Small businesses in the informal sector are the prime movers of the economy and worst hit by the pandemic, but they are less likely to benefit from stimulus packages due to absence of a database and little access to banks.
Unemployment may rise and economic dynamism might be stymied unless the current situation of small and medium enterprises improves, business analysts have warned.
They voiced their concerns at an online dialogue yesterday as Business Initiative Leading Development (BUILD) revealed that 52 percent of SMEs had to stop operation after the shutdown enforced to slow coronavirus outbreak disrupted countrywide supply chains.
The government should come up with insights and guidance for small businesses searching for ways to cope with the operational stress generated by Covid-19, said BUILD Chairperson Abul Kasem Khan.
SMEs are the worst victims of the Covid-19 pandemic and a refinancing scheme can be a useful tool to improve access to finance for the SMEs, he added.
The dialogue on "Covid-19 Economic Crisis and SMEs of Bangladesh" was joined online by Industries Minister Nurul Majid Mahmud Humayun.
Speaking at the programme, Barrister Nihad Kabir, president of the Metropolitan Chamber of Commerce and Industry, said the small and medium sectors are often lumped under the same category without taking into account the gulf of difference in size between the two sectors.
"Small borrowers are unable to follow the regulations followed by medium or large borrowers. Only Tk30 crore was disbursed in the stimulus package of working capital for SMEs," she added.
Shams Mahmud, president of the Dhaka Chamber of Commerce of Industry, emphasised on exploring new opportunities to solve the crises faced by the SMEs.
"There should be a drive to attract more foreign direct investment in the coming days and to integrate the SMEs into the value chain through an SME linkage policy," he added.
Speakers said at the programme, in the absence of a database, SMEs cannot receive benefits from government stimulus packages.
Even these small entrepreneurs are not getting the cooperation of banks. This has created the risk that many SME entrepreneurs will be lost to the Covid-19 epidemic.

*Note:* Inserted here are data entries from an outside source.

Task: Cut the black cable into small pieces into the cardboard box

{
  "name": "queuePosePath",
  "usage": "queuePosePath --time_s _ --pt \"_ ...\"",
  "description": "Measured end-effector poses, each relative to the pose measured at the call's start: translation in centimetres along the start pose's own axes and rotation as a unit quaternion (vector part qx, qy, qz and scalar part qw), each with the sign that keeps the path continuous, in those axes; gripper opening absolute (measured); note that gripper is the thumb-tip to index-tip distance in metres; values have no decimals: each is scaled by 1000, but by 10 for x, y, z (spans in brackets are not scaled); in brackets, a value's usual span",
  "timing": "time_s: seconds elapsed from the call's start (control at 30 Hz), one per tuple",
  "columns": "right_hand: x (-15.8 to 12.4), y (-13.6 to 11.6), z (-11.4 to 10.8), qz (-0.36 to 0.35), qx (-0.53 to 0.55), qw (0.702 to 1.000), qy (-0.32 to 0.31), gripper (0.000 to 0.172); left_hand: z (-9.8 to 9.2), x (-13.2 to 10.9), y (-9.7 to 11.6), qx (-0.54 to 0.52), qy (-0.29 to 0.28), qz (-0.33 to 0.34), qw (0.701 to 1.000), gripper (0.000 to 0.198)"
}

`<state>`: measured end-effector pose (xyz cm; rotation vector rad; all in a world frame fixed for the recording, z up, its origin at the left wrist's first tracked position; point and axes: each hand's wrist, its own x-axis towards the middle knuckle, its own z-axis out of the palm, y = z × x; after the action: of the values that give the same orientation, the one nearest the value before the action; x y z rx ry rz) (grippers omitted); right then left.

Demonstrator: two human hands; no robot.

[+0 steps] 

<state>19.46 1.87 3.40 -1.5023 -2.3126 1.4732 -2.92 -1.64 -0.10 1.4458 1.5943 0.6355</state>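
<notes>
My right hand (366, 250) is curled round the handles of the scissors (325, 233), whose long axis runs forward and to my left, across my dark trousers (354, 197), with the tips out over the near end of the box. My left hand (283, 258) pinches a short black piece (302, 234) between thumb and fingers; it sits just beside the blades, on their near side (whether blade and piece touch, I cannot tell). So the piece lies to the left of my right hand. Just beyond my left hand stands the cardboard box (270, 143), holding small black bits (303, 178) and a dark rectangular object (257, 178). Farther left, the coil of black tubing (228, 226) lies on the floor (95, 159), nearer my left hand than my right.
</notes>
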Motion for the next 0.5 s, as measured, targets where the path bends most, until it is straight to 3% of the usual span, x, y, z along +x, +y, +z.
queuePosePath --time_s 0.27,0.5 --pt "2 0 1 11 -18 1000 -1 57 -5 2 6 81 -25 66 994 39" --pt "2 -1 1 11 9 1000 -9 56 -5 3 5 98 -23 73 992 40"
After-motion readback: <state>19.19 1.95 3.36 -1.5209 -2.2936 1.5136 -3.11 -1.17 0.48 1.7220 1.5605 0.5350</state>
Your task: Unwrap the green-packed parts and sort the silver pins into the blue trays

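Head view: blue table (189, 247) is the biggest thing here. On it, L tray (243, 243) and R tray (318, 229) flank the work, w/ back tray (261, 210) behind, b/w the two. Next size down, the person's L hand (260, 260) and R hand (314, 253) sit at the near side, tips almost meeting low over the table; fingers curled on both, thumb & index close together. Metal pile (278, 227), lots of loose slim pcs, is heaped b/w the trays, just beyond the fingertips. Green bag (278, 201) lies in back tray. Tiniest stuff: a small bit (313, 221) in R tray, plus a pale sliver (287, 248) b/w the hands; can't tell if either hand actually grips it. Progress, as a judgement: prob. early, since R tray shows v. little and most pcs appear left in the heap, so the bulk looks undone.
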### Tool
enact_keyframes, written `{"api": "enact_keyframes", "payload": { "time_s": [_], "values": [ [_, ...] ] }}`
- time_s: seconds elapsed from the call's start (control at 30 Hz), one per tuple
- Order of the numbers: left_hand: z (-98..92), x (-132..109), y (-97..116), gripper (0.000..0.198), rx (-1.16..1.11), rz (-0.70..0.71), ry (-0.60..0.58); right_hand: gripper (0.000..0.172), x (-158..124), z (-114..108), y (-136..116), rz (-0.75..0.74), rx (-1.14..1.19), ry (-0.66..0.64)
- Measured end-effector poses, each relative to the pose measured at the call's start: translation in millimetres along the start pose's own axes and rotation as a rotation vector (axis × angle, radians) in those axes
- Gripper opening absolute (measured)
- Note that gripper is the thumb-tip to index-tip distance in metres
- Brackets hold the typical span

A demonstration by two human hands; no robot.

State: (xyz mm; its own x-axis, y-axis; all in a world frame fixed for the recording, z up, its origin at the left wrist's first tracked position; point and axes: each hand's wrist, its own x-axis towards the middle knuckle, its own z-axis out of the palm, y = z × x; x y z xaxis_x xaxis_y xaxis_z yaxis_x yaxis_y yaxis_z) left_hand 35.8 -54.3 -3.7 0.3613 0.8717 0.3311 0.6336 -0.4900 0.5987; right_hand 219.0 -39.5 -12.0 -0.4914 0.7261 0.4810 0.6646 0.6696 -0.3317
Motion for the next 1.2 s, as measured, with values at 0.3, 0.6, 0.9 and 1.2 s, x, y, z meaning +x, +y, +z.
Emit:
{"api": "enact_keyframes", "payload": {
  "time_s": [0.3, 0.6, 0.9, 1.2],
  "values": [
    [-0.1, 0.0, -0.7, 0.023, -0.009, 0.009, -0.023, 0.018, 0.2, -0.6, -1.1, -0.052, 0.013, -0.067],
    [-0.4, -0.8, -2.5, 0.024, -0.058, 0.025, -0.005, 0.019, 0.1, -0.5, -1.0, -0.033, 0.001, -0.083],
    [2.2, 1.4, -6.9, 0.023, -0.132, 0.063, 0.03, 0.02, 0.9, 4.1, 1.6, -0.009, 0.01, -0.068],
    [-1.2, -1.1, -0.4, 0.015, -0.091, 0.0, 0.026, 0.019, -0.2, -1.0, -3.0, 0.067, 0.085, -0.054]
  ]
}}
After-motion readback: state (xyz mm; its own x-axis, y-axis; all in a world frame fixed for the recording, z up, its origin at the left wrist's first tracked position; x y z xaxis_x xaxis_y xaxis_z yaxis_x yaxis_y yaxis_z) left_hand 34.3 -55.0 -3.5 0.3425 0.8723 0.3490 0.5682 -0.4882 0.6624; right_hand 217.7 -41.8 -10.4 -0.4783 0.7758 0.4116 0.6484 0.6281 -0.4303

Now, in order to save SME entrepreneurs as well as to bring them under government financial incentives packages, a database and incentive loan disbursement policy must be formulated.
Dr Monzur Hossain, a senior research fellow of the Bangladesh Institute of Development Studies, said it should be recognised that while MSMEs are the main drivers of the economy of Bangladesh, they have received the hardest punch due to the pandemic.
"The stimulus package announced by the government for CMSMEs is undoubtedly a praiseworthy initiative, but the implementation process of this package needs to be more effective to reach the beneficiaries who may find it difficult to avail bank credit," he added.
Safiqul Islam, managing director of the SME Foundation, said the Covid-19 pandemic hit at a time when business expansion in Bangladesh was occurring very swiftly.
Now, the expansion of business, as a whole, and SMEs, in particular, has stopped due to the disruption of production owing to the prolonged lockdown, he added.
"This crisis can cause workforce layoffs in the SME sector which can greatly threaten the country's economy."
Asif Ibrahim, chairman of the Chittagong Stock Exchange, said the government set a good example of stimulus package disbursement to garment workers through mobile banking accounts, and similar efforts should be undertaken for disbursing SME credit.
Mentioning that it will be a serious challenge for the government to include the informal SME sector in formal and traditional financial channels, Rashedul Karim Munna, managing director of the Creation Ltd, said, "An SME database should be formulated to informally identify SMEs."
Industries Minister Nurul Majid Mahmud Humayun responded to the suggestions, acknowledging the need for a comprehensive database for the cottage, micro, small and medium enterprises (CMSME) sector.
He said a complete database will help the smooth distribution of credit to all affected CMSMEs under the stimulus package.
The minister also said under the Ministry of Industries and with the assistance of SME Foundation, a CMSME database can be prepared across the country.
The online dialogue was organised by Resurgent Bangladesh, an initiative to help the country's private sector in the context of Covid-19-led economic shocks.
Dr M Masrur Reaz, chairman of Policy Exchange, moderated the session and a number of SME entrepreneurs and policy experts spoke at the event.
Ferdaus Ara Begum, chief executive officer of BUILD, presented the findings in her keynote address.
She said due to the lockdown most businesses had been at a standstill for more than two months. They are now struggling to pay salaries to their employees and bear other related costs.
Ferdaus Ara said services industries took a heavy hit as they are unable to provide their services and generate revenue to sustain themselves; the entrepreneurs who are involved with boutiques, restaurant and beauty parlour business are experiencing massive losses.
Additionally, entrepreneurs lost the summer market along with the Bangla New Year and Eid-ul-Fitr market. They had invested a lot of money in the latter as they attribute the maximum number of sales in a year to this occasion.
Kohinoor Yeasmin, chief executive officer of Tranago, suggested development partners engage in a common platform to develop a grant for SME support. The government should take initiatives to introduce SME entrepreneurs to digital marketing platforms and engage the entrepreneurs in those spaces.